== PROBLEM DESCRIPTION ==
Nothing but the pictures should be dropped; repeat the rest of the data below exactly.

##########

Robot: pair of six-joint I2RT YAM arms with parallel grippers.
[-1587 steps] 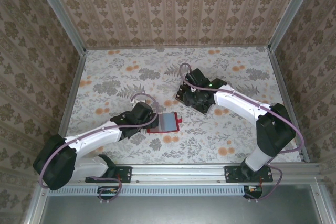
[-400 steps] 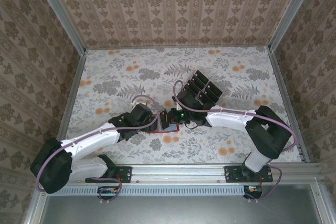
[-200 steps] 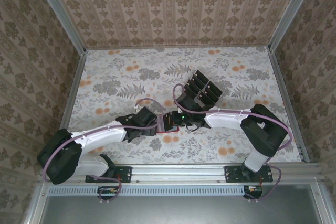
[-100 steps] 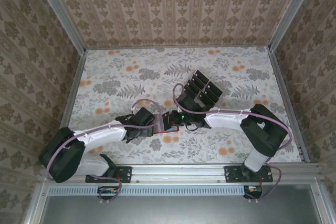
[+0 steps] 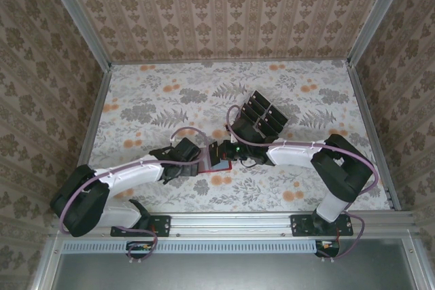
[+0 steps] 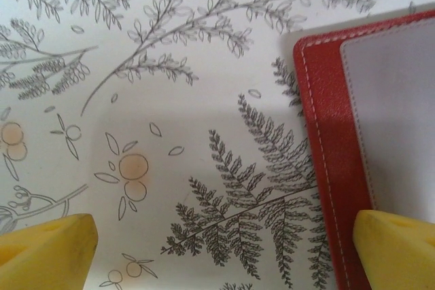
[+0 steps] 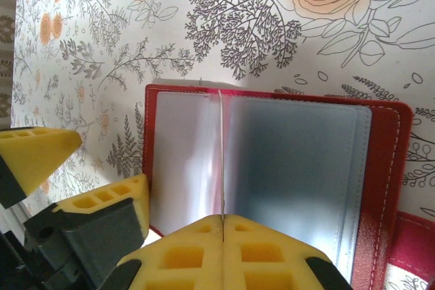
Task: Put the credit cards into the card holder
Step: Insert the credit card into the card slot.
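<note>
The right jaws were pinched tight on a credit card [image 7: 222, 154]. It stood on edge, so from the wrist it was only a thin pale line running out from between the yellow fingers [image 7: 272, 256]. Straight beyond that edge lay the card holder [image 7: 292, 161], spread open flat on the bench [image 5: 156, 100], with a red stitched border around a greyish, shiny inside. The card's line crossed that inside a little to one side of its middle. I could not tell whether the card's far edge touched the holder.

The left jaws stood wide, just beside the right ones and low over the bench. One yellow fingertip [image 6: 397, 249] was over the holder's red border, and the other fingertip [image 6: 47, 249] was out over the bare flowered surface. They crowded that side of the holder, close against the right fingers.

Behind the right jaws, near the holder but apart from it, stood a slotted tray [image 5: 270, 108] with more black cards [image 5: 257, 119] in its rows. Papered walls [image 5: 217, 11] closed in three sides of the bench.
</note>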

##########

== EXPECTED ANSWER ==
Robot: pair of six-joint I2RT YAM arms with parallel grippers.
[-1587 steps] 
[-400 steps] 
[-200 steps] 
[-100 steps] 
[+0 steps] 
[+0 steps] 
[+0 steps] 
Task: Put the credit cards into the card holder
Step: Insert the credit card into the card slot.
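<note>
The right jaws were pinched tight on a credit card [image 7: 222, 154]. It stood on edge, so from the wrist it was only a thin pale line running out from between the yellow fingers [image 7: 272, 256]. Straight beyond that edge lay the card holder [image 7: 292, 161], spread open flat on the bench [image 5: 156, 100], with a red stitched border around a greyish, shiny inside. The card's line crossed that inside a little to one side of its middle. I could not tell whether the card's far edge touched the holder.

The left jaws stood wide, just beside the right ones and low over the bench. One yellow fingertip [image 6: 397, 249] was over the holder's red border, and the other fingertip [image 6: 47, 249] was out over the bare flowered surface. They crowded that side of the holder, close against the right fingers.

Behind the right jaws, near the holder but apart from it, stood a slotted tray [image 5: 270, 108] with more black cards [image 5: 257, 119] in its rows. Papered walls [image 5: 217, 11] closed in three sides of the bench.
</note>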

Nothing further remains in this exercise.